Une humeur de bon soldat, au cœur chaud, à la tête calme.

Après les batailles gagnées ou perdues, si l’on est valide, on prend un repos mérité. Puis on astique et l’on repart. Si l’on est blessé, on se soigne, en rêvant de recommencer.

Mort, on a laissé aux autres un exemple vaillant. Et le courage leur revient en pensant à nous.

— Si je pouvais être un semblable petit soldat ! Je commencerais mes jours par quelque chant vibrant qui serait la prière du matin. Et les cœurs les plus lassés reprendraient vigueur en l’écoutant. Dieu éternel, n’est-ce pas là vraiment la vie, la vie heureuse, la vraie vie, malgré toutes les misères ?

VII
LES PIONNIERS

Quitte ta famille et ta patrie pour aller au pays que je te montrerai !

Genèse, XII, 1.


Suis ta consigne ; laboure et sème. Mais ne demande pas : pourquoi ? Tu peux bien poser la question, mais tu n’es pas à la hauteur de la réponse. Un seul sait pourquoi, et celui-là t’aime. Que cela te suffise !

VA, DIS-LEUR !

L’Ami. — Va, dis-leur !

— Hélas ! tu me demandes l’impossible : ces choses-là ne se disent pas !

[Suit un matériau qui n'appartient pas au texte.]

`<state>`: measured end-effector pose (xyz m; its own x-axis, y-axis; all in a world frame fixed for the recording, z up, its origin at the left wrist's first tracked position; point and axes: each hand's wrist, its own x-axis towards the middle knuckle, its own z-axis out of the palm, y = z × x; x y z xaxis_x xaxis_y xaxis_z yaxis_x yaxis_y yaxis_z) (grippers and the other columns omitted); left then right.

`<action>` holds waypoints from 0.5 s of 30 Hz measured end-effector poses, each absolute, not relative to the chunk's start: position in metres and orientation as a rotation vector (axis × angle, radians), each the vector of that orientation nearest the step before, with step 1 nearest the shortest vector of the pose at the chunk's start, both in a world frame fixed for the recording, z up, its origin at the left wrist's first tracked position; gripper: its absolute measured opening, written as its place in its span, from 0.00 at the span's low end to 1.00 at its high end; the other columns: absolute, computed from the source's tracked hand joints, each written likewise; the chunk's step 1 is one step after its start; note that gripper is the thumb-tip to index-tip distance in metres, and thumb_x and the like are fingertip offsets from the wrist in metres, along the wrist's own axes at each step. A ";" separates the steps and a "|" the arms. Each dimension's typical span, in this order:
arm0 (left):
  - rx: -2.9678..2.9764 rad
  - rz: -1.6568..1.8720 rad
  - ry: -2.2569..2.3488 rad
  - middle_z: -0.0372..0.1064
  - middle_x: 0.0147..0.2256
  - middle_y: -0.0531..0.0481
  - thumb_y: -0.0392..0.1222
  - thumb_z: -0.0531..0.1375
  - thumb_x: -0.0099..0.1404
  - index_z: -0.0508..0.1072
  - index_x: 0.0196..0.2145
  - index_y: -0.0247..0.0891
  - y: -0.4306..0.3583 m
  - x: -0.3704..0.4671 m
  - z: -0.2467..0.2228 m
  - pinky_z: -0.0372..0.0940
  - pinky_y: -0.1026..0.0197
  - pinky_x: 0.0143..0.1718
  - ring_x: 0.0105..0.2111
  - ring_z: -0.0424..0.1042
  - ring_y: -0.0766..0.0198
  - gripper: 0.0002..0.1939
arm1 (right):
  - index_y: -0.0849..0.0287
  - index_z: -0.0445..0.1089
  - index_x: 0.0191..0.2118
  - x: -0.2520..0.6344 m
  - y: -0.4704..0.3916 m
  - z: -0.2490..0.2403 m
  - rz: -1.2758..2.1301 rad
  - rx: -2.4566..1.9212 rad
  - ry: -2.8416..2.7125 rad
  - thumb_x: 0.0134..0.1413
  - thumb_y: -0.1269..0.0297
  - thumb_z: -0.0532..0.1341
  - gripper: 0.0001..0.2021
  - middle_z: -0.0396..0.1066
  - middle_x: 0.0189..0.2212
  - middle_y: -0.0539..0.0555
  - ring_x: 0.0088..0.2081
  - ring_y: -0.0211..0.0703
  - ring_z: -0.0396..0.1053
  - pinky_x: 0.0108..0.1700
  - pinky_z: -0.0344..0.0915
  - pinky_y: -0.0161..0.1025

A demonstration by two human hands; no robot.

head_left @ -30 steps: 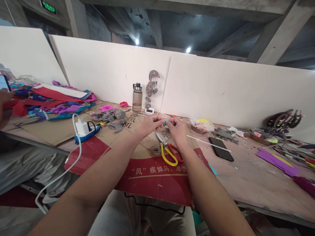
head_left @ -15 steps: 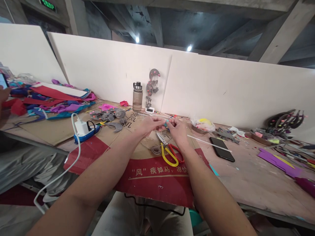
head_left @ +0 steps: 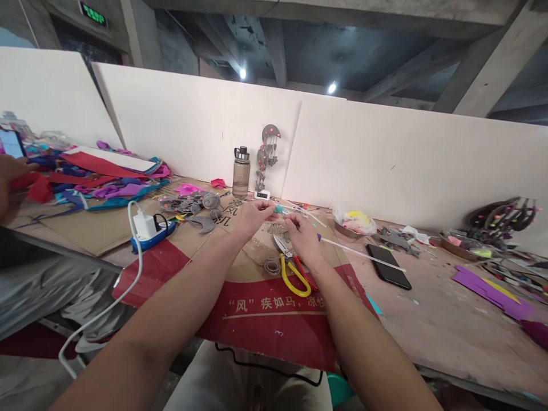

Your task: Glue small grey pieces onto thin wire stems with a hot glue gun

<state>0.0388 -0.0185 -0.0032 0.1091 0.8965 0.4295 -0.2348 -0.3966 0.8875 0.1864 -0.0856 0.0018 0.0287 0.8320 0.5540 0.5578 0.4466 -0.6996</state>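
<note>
My left hand [head_left: 258, 218] pinches a small teal piece [head_left: 279, 209], which looks like felt, between thumb and fingertips. Just right of it and slightly nearer, my right hand [head_left: 303, 233] has its fingertips pressed together. Whatever they hold is too small to make out. Both hands are over a cardboard sheet [head_left: 274, 328] with red print. Below them lie scissors [head_left: 295, 278] with one yellow and one red handle, blades pointing away from me. A small coil of greyish cord [head_left: 272, 265] sits left of the scissors.
A white strip [head_left: 363, 254] crosses a black phone [head_left: 389, 266] at right. Behind stand a water bottle [head_left: 241, 174] and a grey hanging ornament [head_left: 269, 154]. Grey felt pieces [head_left: 188, 202] and a blue power strip [head_left: 154, 237] lie left. Another person's hand [head_left: 12, 171] shows far left.
My hands have moved apart. The teal piece has stayed in my left hand and shows more clearly, while my right hand has drawn back a little toward me.
</note>
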 end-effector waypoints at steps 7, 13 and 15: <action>1.108 1.811 0.599 0.73 0.26 0.51 0.42 0.66 0.52 0.73 0.28 0.33 -0.004 0.013 0.011 0.70 0.64 0.33 0.26 0.74 0.68 0.10 | 0.59 0.72 0.35 0.178 -0.089 -0.003 0.493 -1.125 -1.769 0.55 0.60 0.53 0.12 0.70 0.28 0.49 0.29 0.38 0.64 0.34 0.60 0.35; 0.742 2.093 0.432 0.74 0.27 0.50 0.38 0.64 0.57 0.71 0.29 0.34 0.008 -0.026 0.030 0.71 0.67 0.37 0.29 0.75 0.70 0.05 | 0.56 0.74 0.38 0.166 -0.114 0.010 0.763 -0.934 -1.942 0.57 0.60 0.55 0.12 0.71 0.27 0.48 0.27 0.36 0.66 0.31 0.62 0.34; 0.679 2.096 0.411 0.74 0.27 0.51 0.37 0.63 0.58 0.71 0.30 0.34 0.010 -0.030 0.031 0.71 0.68 0.38 0.29 0.75 0.71 0.04 | 0.55 0.75 0.36 0.163 -0.123 0.018 0.746 -0.827 -2.071 0.57 0.59 0.55 0.12 0.73 0.29 0.49 0.32 0.38 0.70 0.36 0.65 0.36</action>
<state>-0.0300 0.0098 0.0309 -0.4724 0.8230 0.3156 -0.6430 -0.5667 0.5151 0.1632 -0.1232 0.0177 -0.4928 0.7530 0.4359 0.3021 0.6179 -0.7259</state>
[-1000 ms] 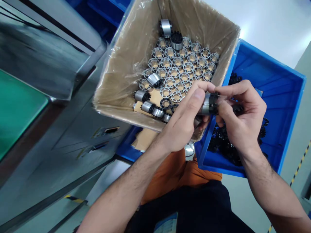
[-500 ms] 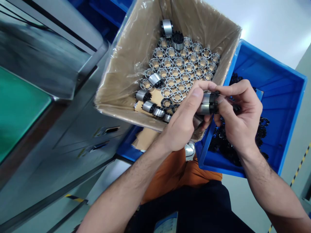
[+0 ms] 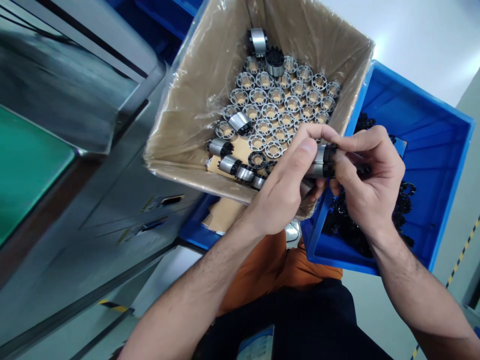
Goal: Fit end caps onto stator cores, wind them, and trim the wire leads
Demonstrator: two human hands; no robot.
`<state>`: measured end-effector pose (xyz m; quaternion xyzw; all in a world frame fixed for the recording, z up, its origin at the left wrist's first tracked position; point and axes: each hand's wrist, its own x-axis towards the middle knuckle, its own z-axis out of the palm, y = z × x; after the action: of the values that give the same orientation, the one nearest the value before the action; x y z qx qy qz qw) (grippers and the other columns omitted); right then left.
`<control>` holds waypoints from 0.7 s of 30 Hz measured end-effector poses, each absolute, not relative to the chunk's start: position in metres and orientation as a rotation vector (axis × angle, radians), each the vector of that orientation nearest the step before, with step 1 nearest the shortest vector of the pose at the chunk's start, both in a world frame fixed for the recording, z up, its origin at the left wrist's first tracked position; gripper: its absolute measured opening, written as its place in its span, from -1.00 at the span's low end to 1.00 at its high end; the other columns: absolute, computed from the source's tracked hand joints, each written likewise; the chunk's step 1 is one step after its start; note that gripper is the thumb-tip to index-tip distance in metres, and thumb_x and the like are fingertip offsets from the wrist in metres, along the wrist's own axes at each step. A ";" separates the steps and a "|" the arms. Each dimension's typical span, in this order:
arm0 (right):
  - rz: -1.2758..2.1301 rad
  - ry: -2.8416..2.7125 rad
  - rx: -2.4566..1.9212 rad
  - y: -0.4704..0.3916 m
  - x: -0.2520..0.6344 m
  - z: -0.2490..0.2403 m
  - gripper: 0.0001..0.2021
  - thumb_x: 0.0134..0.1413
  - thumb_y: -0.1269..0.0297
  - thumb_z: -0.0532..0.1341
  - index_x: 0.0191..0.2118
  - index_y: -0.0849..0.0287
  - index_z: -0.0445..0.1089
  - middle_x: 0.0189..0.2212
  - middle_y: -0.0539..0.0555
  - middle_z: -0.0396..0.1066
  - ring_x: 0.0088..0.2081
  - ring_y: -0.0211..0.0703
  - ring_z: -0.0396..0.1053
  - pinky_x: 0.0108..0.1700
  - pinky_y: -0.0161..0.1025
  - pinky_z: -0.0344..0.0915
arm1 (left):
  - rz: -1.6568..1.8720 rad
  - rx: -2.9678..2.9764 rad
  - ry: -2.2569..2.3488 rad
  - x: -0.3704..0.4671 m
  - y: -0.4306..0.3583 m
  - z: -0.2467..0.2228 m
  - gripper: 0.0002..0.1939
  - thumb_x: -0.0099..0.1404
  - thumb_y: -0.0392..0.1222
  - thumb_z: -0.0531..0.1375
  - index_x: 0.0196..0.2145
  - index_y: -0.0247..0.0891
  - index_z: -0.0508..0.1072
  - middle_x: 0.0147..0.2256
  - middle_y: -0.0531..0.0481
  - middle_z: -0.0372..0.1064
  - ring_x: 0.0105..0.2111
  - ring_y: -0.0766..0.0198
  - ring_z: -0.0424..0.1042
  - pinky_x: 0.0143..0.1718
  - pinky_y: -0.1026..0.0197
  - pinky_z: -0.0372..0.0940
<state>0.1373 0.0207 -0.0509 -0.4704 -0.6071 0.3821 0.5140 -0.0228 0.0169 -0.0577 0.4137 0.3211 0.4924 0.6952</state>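
My left hand (image 3: 281,195) is closed around a silver metal stator core (image 3: 318,162), held sideways above the front right corner of the lined box. A second metal core (image 3: 306,187) shows partly under the first, against the fingers of the same hand. On the right end of the upper core sits a black toothed end ring (image 3: 330,160). Thumb and fingers of my right hand (image 3: 373,182) pinch this ring from the right. More black plastic shows within the right hand's curled fingers, too hidden to make out.
A plastic-lined cardboard box (image 3: 198,95) holds rows of upright cores, with several black-ended ones lying loose. Right of it, a blue bin (image 3: 431,150) contains a heap of black rings (image 3: 348,225). A grey machine cabinet (image 3: 123,200) with a green surface (image 3: 30,170) stands on the left.
My left hand and the upper core have shifted slightly right, closer to the right hand. The right hand keeps its pinch on the black ring, almost in place.
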 end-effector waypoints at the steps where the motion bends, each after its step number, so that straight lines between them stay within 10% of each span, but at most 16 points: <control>1: 0.868 -1.488 -1.131 0.020 0.137 -0.050 -0.87 0.57 0.08 0.40 -0.10 -0.07 0.55 -0.28 -0.09 0.50 -0.42 -0.27 0.53 -0.30 -0.22 0.68 | 1.097 0.942 0.722 -0.023 0.017 -0.059 -0.58 0.75 0.30 0.15 0.14 -0.07 0.53 -0.37 0.08 0.44 -0.46 0.30 0.39 -0.45 0.22 0.36; 10: 0.615 -1.786 -1.611 0.055 0.196 -0.044 -0.75 0.60 0.24 0.10 0.13 -0.05 0.52 0.02 0.11 0.60 -0.02 0.05 0.66 0.11 0.10 0.68 | 0.993 1.653 1.181 -0.045 0.029 -0.047 -0.70 0.52 0.12 0.34 0.03 -0.10 0.53 -0.25 0.01 0.54 -0.35 0.18 0.50 -0.29 0.11 0.39; 15: 0.783 -2.203 -2.068 0.076 0.228 -0.083 -0.74 0.21 0.34 0.46 0.00 0.16 0.54 0.00 0.28 0.61 0.06 0.27 0.63 0.28 0.25 0.59 | 0.264 2.112 1.521 -0.087 0.040 -0.035 -0.64 0.32 0.06 0.54 0.00 -0.05 0.65 -0.18 -0.02 0.63 -0.20 0.00 0.57 -0.11 0.02 0.40; 21: 1.178 -2.326 -2.073 0.071 0.209 -0.089 -0.69 0.33 0.42 0.40 0.12 0.19 0.45 0.05 0.29 0.70 -0.18 0.07 0.71 0.04 -0.01 0.65 | 1.129 1.429 1.255 -0.059 0.037 -0.047 -0.63 0.48 0.19 0.50 0.06 -0.06 0.67 -0.26 0.00 0.45 -0.44 0.30 0.23 -0.42 0.20 0.19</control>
<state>0.2089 0.0711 -0.0891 -0.6195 -0.6953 0.3520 -0.0945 -0.0595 0.0372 -0.0467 0.5776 0.5071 0.4563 0.4485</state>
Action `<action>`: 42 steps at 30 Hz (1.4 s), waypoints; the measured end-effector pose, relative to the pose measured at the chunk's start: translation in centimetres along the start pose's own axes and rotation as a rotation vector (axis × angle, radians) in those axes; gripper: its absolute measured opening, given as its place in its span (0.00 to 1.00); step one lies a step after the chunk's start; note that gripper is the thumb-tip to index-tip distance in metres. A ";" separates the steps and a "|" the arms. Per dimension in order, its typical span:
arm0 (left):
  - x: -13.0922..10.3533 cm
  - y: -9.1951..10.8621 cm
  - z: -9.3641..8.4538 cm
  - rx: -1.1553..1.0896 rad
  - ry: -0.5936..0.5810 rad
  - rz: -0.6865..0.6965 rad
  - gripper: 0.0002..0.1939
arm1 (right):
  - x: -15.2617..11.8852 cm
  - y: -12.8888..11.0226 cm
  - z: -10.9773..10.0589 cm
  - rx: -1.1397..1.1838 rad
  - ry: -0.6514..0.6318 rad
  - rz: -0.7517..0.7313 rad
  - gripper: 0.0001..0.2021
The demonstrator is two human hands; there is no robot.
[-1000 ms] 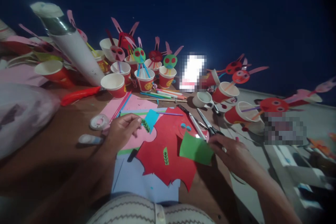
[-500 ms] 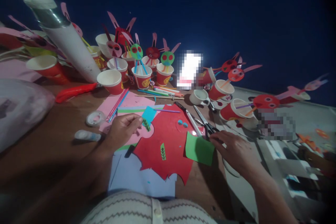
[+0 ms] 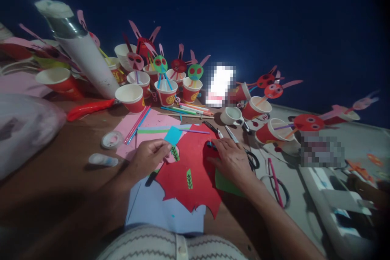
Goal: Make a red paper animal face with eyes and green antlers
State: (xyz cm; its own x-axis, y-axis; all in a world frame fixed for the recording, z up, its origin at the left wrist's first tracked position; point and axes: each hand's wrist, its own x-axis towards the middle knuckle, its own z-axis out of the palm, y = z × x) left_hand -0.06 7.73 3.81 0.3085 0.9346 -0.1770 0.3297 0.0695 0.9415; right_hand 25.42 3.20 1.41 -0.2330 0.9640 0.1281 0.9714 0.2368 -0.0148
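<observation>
My left hand point(image 3: 149, 158) is closed in a pinch on a small green paper leaf point(image 3: 175, 154) with dark veins drawn on it. Behind that leaf lies a pink round paper piece. My right hand point(image 3: 233, 160) reaches over the red paper sheet point(image 3: 198, 195), thumb and fingers apart, its fingertips beside small blue paper dots point(image 3: 210, 144). A second green leaf point(image 3: 189, 179) lies on the red sheet. The scissors point(image 3: 253, 160) and a green paper piece point(image 3: 225, 183) are partly hidden under my right hand and forearm.
Red paper cups point(image 3: 166, 94) with paper animal heads on straws stand along the back. A white mug point(image 3: 230, 116), markers point(image 3: 195, 109), a tape roll point(image 3: 111, 140) and a small clear bottle point(image 3: 103, 160) surround the papers. A plastic bag point(image 3: 27, 130) sits at left.
My right hand has moved left, from beside the scissors and green paper to the blue dots on the red sheet. My left hand, still pinching the leaf, has shifted slightly right.
</observation>
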 end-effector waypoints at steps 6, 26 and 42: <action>-0.1 -0.7 0.4 -0.002 -0.101 -0.020 0.16 | 0.1 -0.1 0.0 -0.011 0.005 0.000 0.16; -0.2 -1.8 0.6 0.142 -0.124 0.016 0.11 | 0.8 -1.8 -1.8 0.846 -0.103 0.108 0.17; 0.1 -3.5 -0.6 0.405 -0.255 0.018 0.14 | 2.9 -4.6 0.8 0.652 -0.052 -0.076 0.15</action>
State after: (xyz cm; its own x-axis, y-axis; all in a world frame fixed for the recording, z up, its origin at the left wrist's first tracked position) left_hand -1.69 7.76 0.64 0.5099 0.8153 -0.2743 0.6282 -0.1350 0.7663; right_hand 20.25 4.99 1.01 -0.3179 0.9423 0.1048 0.7297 0.3138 -0.6075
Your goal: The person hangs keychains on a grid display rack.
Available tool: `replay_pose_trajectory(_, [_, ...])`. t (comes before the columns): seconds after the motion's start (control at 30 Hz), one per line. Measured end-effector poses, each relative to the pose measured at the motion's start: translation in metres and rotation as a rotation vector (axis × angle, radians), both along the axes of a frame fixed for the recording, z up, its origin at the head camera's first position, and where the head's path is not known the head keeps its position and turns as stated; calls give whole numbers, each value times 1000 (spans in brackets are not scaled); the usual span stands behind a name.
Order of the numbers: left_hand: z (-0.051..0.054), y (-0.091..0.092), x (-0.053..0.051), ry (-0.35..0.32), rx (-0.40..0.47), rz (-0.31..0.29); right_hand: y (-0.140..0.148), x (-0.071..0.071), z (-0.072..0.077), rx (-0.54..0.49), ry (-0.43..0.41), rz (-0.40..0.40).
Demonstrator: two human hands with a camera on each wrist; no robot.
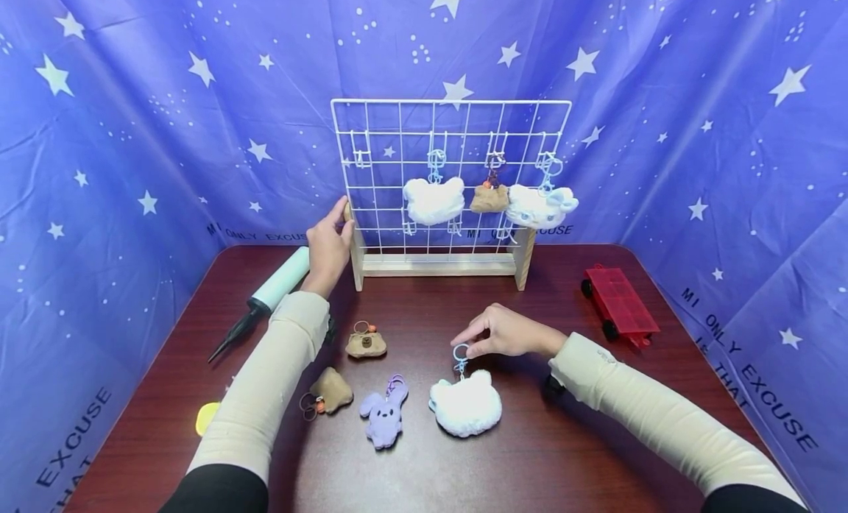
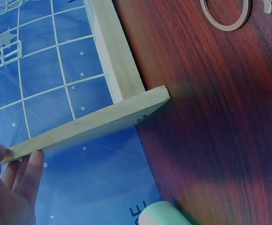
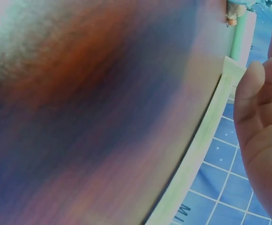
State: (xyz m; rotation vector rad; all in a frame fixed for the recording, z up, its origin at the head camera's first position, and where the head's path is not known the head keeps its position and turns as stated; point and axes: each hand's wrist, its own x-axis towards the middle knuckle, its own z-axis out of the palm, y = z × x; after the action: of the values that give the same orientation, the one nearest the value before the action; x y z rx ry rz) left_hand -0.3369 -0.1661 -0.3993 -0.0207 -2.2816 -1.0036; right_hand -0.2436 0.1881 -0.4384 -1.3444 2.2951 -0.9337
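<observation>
In the head view, my left hand (image 1: 329, 252) grips the upper end of the rack's left wooden post; the left wrist view shows the fingers (image 2: 30, 176) and thumb on either side of that post (image 2: 86, 121). My right hand (image 1: 510, 333) pinches the blue ring (image 1: 461, 353) of a white plush keychain (image 1: 467, 405), whose body lies low over or on the table. On the white wire grid (image 1: 417, 134) hang a white plush (image 1: 433, 201), a small brown plush (image 1: 490, 199) and a white plush with blue ears (image 1: 538, 207).
Two brown plush keychains (image 1: 366, 344) (image 1: 333, 389) and a purple one (image 1: 384, 422) lie on the table (image 1: 411, 483). A mint pump (image 1: 281, 280) and yellow object (image 1: 207, 417) are at left, a red wheeled toy (image 1: 623, 301) at right. Empty hooks (image 1: 361, 158) sit on the grid.
</observation>
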Motion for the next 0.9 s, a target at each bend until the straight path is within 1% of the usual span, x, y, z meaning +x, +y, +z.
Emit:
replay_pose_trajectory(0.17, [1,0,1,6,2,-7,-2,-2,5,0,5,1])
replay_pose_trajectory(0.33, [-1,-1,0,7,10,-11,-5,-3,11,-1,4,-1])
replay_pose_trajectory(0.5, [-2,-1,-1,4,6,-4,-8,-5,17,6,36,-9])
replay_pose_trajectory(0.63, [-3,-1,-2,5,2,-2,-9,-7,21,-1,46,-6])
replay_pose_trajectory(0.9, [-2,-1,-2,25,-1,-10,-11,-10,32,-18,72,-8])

L’Ami. — Quelle est cette raison : « cela ne se dit pas » ? Je ne t’en fais pas mon compliment. Dans un certain monde, la déclaration est péremptoire. Il y est pourtant bien porté de mentir. Faire ce que la conscience défend est un signe de souplesse d’esprit. A cela se reconnaît un caractère émancipé. Ce même monde a pour signalement de porter des vêtements sur mesure, et de se contenter d’idées toutes faites. Mieux vaut avoir des idées à sa mesure et se contenter de vêtements tout faits.

Ce que je te demande est-il juste ? Y a-t-il quelque nécessité, quelque franchise, quelque courage à le dire ? Voilà la question. Après cela, si ces choses ne se disent pas, tu trouveras peut-être, dans cette routine même, un motif nouveau et puissant de t’en charger une bonne fois !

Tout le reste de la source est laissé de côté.